Input data:
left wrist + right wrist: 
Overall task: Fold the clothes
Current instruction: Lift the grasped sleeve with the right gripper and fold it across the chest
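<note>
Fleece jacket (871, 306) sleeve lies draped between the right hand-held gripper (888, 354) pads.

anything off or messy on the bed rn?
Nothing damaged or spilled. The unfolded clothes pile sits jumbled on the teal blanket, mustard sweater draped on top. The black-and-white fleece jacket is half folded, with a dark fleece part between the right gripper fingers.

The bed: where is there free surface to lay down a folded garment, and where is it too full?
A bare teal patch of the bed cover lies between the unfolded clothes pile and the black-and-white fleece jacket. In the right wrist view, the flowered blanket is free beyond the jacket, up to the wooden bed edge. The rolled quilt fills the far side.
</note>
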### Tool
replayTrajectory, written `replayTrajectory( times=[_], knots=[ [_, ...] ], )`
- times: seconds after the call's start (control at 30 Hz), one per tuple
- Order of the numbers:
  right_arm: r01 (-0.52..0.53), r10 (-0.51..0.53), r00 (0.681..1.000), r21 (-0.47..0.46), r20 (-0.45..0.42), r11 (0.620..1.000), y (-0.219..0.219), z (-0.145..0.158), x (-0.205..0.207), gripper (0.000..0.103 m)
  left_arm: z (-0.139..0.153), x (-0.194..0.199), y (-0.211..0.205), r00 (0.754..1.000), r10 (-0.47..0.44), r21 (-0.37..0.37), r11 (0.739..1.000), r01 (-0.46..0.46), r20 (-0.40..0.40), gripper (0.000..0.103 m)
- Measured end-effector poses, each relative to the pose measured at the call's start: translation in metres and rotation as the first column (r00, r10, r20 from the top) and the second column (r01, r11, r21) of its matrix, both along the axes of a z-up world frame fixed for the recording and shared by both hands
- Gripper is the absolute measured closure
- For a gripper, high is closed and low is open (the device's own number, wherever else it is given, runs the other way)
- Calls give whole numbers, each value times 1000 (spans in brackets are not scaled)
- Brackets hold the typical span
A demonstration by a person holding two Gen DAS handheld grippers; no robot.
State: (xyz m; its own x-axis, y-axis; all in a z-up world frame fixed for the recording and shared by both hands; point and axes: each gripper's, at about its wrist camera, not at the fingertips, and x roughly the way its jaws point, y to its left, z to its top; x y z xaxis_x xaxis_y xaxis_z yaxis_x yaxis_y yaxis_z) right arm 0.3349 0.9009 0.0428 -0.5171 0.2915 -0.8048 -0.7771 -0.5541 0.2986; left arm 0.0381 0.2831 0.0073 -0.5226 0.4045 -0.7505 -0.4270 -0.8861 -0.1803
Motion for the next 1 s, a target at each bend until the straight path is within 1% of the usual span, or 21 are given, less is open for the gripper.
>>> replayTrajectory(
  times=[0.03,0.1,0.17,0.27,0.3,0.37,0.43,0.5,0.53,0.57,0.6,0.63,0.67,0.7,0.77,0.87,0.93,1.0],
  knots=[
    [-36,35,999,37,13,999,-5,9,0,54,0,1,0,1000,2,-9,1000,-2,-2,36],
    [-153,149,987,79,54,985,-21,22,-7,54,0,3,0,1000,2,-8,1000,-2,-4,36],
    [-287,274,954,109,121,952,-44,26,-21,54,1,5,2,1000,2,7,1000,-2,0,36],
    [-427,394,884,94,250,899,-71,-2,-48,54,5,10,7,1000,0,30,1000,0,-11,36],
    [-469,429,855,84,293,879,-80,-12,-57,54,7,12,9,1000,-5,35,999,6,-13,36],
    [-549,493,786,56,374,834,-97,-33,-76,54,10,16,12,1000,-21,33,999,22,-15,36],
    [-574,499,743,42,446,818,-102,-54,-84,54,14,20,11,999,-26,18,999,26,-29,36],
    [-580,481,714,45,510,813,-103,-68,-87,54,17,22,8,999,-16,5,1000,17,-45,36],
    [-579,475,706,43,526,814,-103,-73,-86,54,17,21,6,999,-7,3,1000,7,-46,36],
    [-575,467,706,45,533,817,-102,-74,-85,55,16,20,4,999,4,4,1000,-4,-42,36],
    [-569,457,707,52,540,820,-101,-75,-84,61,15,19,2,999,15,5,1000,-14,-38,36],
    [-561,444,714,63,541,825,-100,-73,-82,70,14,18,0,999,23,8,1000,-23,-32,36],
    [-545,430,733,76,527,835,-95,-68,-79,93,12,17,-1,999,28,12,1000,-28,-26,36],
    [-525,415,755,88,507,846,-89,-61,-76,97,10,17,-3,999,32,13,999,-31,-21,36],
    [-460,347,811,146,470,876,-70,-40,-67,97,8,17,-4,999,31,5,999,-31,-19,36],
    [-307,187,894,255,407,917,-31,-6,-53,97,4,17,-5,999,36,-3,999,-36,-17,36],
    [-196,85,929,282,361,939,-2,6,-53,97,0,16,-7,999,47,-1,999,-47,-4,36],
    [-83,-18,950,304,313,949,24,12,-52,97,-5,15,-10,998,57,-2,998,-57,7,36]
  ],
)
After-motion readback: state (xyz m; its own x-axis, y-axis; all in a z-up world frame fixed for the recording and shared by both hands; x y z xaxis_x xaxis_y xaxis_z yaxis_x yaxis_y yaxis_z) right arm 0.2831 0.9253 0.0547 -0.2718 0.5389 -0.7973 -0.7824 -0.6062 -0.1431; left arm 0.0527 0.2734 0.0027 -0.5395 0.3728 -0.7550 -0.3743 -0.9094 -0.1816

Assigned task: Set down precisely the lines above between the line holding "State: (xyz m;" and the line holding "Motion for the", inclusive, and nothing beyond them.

Task result:
State: (xyz m; its own x-axis, y-axis; all in a z-up world frame fixed for the recording and shared by both hands; point and axes: each gripper's, at about its wrist camera, not at the fingertips, and x roughly the way its jaws point, y to its left, z to its top; x y z xaxis_x xaxis_y xaxis_z yaxis_x yaxis_y yaxis_z) right arm 0.3349 0.9009 0.0428 -0.5171 0.2915 -0.8048 -0.7771 -0.5541 0.2986; left arm 0.0381 0.2831 0.0073 -0.5226 0.4045 -0.7505 -0.4270 -0.8861 -0.1803
Motion for the next 1 s, a target at each bend until the straight path is within 1% of the usual span, or 21 are given, less is open for the gripper.

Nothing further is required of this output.